= What you will do =
Output each line of the listing exactly, though pictures are not to appear.

= Recorded data =

== == ==

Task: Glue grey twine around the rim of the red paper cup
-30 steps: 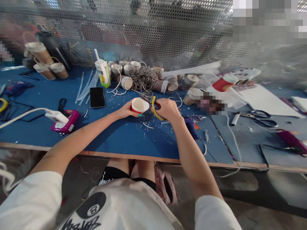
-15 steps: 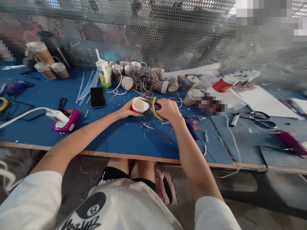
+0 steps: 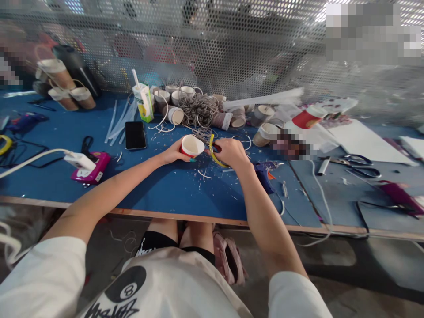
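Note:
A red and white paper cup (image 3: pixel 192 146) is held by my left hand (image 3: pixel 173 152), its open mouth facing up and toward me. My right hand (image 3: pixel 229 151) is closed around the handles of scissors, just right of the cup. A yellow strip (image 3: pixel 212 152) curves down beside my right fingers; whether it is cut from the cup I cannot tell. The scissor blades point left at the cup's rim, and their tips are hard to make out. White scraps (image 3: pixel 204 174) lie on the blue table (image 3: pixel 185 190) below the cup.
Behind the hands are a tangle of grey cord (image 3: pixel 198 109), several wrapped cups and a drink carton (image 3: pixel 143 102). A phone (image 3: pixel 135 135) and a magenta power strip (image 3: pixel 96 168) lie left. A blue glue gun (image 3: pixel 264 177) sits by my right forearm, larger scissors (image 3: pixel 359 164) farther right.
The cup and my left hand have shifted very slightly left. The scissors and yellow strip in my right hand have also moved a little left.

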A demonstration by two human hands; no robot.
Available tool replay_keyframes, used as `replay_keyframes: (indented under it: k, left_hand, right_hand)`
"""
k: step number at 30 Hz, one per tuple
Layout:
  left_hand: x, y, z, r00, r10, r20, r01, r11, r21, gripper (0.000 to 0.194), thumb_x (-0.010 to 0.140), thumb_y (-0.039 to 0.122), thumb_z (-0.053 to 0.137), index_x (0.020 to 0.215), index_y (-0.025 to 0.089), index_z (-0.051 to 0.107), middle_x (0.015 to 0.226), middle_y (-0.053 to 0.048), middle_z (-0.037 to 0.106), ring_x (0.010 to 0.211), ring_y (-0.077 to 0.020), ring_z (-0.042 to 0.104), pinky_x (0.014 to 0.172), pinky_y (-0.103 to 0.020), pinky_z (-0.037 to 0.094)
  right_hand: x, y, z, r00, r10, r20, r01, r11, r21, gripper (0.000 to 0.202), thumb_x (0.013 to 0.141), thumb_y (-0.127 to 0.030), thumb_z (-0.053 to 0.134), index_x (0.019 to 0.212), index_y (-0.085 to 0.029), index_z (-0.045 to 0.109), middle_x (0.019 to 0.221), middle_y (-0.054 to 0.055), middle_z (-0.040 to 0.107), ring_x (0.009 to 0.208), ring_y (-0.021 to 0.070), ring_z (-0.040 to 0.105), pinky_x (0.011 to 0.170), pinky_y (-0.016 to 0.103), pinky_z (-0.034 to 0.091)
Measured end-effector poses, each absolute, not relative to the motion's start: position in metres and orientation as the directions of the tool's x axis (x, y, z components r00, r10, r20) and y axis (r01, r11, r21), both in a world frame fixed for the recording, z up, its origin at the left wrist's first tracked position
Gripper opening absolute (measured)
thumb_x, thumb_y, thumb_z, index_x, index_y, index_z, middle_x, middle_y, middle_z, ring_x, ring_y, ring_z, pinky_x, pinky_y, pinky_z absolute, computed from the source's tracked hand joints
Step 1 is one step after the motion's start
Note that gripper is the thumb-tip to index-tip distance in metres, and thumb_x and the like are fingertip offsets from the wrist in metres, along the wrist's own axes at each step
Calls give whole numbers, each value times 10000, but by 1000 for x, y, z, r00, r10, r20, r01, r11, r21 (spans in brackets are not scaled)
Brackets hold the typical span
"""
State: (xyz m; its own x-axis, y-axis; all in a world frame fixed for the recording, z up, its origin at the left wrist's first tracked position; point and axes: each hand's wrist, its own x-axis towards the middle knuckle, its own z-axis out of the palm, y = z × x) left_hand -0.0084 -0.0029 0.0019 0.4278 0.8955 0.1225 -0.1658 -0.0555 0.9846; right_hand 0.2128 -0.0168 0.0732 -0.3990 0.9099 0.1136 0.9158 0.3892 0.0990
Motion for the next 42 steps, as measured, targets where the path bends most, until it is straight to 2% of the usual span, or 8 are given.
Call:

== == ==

= Your solution =
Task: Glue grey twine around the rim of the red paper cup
-30 steps: 
-15 steps: 
+0 steps: 
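Note:
A red and white paper cup (image 3: pixel 192 146) is held by my left hand (image 3: pixel 173 152), its open mouth facing up and toward me. My right hand (image 3: pixel 229 151) is closed around the handles of scissors, just right of the cup. A yellow strip (image 3: pixel 212 152) curves down beside my right fingers; whether it is cut from the cup I cannot tell. The scissor blades point left at the cup's rim, and their tips are hard to make out. White scraps (image 3: pixel 204 174) lie on the blue table (image 3: pixel 185 190) below the cup.
Behind the hands are a tangle of grey cord (image 3: pixel 198 109), several wrapped cups and a drink carton (image 3: pixel 143 102). A phone (image 3: pixel 135 135) and a magenta power strip (image 3: pixel 96 168) lie left. A blue glue gun (image 3: pixel 264 177) sits by my right forearm, larger scissors (image 3: pixel 359 164) farther right.
The cup and my left hand have shifted very slightly left. The scissors and yellow strip in my right hand have also moved a little left.
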
A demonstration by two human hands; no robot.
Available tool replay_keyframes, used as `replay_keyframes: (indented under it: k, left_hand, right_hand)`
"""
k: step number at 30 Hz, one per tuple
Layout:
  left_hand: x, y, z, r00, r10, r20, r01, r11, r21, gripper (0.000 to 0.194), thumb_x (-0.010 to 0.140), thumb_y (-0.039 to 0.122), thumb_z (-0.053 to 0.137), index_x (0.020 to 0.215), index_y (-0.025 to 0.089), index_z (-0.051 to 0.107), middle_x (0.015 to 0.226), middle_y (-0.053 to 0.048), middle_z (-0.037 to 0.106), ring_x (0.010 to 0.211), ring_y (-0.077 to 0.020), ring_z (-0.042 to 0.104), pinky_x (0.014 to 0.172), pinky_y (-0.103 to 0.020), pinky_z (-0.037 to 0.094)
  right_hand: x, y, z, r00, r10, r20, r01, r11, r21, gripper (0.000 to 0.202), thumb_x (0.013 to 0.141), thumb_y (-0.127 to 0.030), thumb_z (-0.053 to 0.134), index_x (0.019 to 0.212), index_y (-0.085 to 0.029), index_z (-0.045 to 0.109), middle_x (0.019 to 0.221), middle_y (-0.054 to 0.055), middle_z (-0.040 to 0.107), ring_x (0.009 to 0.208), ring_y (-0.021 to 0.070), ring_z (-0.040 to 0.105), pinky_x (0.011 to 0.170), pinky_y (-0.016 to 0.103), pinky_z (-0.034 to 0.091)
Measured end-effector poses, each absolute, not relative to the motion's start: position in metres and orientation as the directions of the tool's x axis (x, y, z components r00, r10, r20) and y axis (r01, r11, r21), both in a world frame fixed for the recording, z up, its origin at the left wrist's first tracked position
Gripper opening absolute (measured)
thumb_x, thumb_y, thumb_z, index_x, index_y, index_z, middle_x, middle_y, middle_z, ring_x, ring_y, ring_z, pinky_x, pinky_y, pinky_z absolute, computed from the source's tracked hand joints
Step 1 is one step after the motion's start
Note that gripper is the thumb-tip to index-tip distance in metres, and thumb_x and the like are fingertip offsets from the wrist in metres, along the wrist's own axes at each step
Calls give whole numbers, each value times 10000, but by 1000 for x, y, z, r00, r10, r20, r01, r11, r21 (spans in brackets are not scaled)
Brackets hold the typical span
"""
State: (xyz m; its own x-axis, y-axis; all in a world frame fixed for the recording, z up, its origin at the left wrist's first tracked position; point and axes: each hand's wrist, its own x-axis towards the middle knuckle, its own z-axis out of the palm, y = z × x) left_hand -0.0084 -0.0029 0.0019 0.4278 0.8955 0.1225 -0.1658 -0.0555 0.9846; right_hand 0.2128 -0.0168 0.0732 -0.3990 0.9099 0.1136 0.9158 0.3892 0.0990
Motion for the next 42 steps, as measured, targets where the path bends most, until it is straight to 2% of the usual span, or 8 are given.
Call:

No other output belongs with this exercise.